Assignment — The lines from the start of the listing through the line containing "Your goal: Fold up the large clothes" should be printed exactly, and no other lines should be printed.

Supplied data —
○ ○ ○

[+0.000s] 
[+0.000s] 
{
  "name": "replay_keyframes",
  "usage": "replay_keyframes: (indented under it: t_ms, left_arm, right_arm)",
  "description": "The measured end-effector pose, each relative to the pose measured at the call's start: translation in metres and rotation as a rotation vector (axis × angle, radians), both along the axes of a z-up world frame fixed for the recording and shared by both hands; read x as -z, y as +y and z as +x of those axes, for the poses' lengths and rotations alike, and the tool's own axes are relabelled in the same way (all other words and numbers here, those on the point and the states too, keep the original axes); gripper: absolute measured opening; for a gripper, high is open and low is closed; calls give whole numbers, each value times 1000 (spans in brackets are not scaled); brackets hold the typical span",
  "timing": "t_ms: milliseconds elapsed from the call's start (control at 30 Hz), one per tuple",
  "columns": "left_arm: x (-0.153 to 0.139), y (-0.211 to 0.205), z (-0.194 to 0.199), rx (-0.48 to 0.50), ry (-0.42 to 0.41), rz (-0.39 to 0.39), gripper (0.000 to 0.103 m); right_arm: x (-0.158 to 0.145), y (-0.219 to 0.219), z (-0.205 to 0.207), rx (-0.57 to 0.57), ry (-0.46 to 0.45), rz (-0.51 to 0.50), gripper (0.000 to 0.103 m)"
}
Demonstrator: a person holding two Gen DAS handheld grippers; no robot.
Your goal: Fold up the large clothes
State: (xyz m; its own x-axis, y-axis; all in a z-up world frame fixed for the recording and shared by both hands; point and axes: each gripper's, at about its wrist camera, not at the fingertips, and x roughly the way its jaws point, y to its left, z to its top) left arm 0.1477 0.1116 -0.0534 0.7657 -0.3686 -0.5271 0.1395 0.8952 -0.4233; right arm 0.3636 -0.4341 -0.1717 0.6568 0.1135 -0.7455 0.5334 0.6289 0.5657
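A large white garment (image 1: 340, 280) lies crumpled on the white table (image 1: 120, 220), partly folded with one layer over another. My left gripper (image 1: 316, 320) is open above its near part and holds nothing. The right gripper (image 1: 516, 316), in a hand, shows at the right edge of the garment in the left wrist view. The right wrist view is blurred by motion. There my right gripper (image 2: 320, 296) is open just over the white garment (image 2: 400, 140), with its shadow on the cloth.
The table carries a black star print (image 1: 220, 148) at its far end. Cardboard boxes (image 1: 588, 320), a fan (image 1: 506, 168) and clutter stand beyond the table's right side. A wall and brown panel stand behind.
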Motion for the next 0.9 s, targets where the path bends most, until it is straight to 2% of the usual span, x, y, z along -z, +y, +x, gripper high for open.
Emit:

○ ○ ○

Answer space —
[+0.000s] 
[+0.000s] 
{
  "name": "replay_keyframes",
  "usage": "replay_keyframes: (indented under it: t_ms, left_arm, right_arm)",
  "description": "The measured end-effector pose, each relative to the pose measured at the call's start: translation in metres and rotation as a rotation vector (axis × angle, radians), both along the axes of a z-up world frame fixed for the recording and shared by both hands; read x as -z, y as +y and z as +x of those axes, for the poses' lengths and rotations alike, and the tool's own axes are relabelled in the same way (all other words and numbers here, those on the point and the states too, keep the original axes); gripper: absolute measured opening; for a gripper, high is open and low is closed; calls give whole numbers, each value times 1000 (spans in brackets are not scaled); brackets hold the typical span",
  "timing": "t_ms: milliseconds elapsed from the call's start (control at 30 Hz), one per tuple",
  "columns": "left_arm: x (-0.153 to 0.139), y (-0.211 to 0.205), z (-0.194 to 0.199), rx (-0.48 to 0.50), ry (-0.42 to 0.41), rz (-0.39 to 0.39), gripper (0.000 to 0.103 m); right_arm: x (-0.158 to 0.145), y (-0.219 to 0.219), z (-0.205 to 0.207), rx (-0.57 to 0.57), ry (-0.46 to 0.45), rz (-0.51 to 0.50), gripper (0.000 to 0.103 m)"
}
Demonstrator: a person holding two Gen DAS handheld grippers; no robot.
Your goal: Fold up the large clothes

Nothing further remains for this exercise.